» Work order: Retype, exactly as they appear below, the lines between the line holding "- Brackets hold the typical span" and the line holding "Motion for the", both ends included.

|---|

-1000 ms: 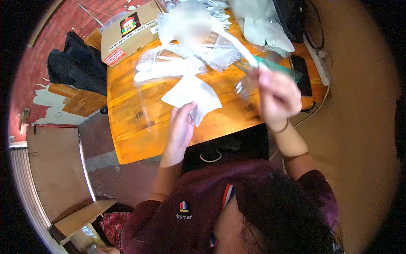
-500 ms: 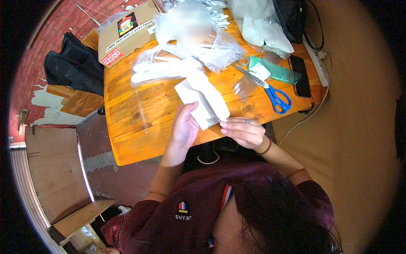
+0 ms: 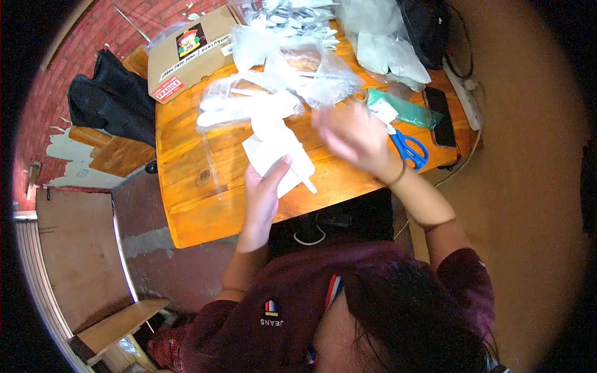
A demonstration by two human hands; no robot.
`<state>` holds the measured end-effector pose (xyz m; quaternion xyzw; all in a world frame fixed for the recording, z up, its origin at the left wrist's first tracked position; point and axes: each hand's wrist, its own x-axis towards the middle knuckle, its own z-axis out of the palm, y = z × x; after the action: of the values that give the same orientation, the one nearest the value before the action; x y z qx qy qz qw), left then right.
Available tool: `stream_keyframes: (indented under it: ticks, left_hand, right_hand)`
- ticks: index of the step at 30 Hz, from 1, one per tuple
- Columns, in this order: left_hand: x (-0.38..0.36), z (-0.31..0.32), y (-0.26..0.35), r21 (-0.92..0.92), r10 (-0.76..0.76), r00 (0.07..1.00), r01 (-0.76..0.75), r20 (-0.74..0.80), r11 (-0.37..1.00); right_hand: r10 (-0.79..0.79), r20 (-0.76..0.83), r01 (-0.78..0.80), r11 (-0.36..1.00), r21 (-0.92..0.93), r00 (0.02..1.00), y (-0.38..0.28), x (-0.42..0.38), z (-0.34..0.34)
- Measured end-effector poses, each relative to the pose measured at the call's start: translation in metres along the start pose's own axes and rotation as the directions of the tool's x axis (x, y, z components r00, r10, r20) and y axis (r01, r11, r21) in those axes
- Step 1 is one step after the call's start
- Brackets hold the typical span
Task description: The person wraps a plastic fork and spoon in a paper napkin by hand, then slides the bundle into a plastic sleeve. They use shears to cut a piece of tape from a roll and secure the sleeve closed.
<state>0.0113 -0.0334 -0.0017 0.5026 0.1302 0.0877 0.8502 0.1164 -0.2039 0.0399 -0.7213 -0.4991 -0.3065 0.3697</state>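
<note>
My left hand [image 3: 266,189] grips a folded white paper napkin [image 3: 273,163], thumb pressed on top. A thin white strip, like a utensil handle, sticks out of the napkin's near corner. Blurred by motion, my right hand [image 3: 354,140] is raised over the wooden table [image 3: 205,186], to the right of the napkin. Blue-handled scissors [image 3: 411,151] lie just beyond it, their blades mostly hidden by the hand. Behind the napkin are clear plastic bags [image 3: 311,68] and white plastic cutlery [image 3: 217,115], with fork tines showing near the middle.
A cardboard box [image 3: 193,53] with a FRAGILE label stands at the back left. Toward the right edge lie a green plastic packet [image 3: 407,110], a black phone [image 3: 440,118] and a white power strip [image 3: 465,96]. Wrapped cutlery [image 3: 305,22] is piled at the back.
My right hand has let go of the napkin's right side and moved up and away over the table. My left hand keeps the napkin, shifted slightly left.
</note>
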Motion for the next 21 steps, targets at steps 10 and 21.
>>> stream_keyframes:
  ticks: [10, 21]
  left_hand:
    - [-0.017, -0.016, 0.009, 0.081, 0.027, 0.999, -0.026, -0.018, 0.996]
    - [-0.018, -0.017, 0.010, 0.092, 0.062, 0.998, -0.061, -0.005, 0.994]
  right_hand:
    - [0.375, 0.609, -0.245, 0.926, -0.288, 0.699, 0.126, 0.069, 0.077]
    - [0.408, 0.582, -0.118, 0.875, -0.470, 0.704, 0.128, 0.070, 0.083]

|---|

» Response to this task:
- Brackets hold the typical span
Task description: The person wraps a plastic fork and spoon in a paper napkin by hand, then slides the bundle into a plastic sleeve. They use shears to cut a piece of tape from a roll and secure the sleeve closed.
<state>0.0113 -0.0334 -0.0017 0.5026 0.1302 0.0877 0.8502 0.1164 -0.2039 0.0399 -0.7213 -0.4991 -0.3065 0.3697</state>
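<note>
My left hand [image 3: 266,189] grips a folded white paper napkin [image 3: 273,163], thumb pressed on top. A thin white strip, like a utensil handle, sticks out of the napkin's near corner. Blurred by motion, my right hand [image 3: 354,140] is raised over the wooden table [image 3: 205,186], to the right of the napkin. Blue-handled scissors [image 3: 411,151] lie just beyond it, their blades mostly hidden by the hand. Behind the napkin are clear plastic bags [image 3: 311,68] and white plastic cutlery [image 3: 217,115], with fork tines showing near the middle.
A cardboard box [image 3: 193,53] with a FRAGILE label stands at the back left. Toward the right edge lie a green plastic packet [image 3: 407,110], a black phone [image 3: 440,118] and a white power strip [image 3: 465,96]. Wrapped cutlery [image 3: 305,22] is piled at the back.
My right hand has let go of the napkin's right side and moved up and away over the table. My left hand keeps the napkin, shifted slightly left.
</note>
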Motion for the next 21 steps, targets at steps 10 and 21.

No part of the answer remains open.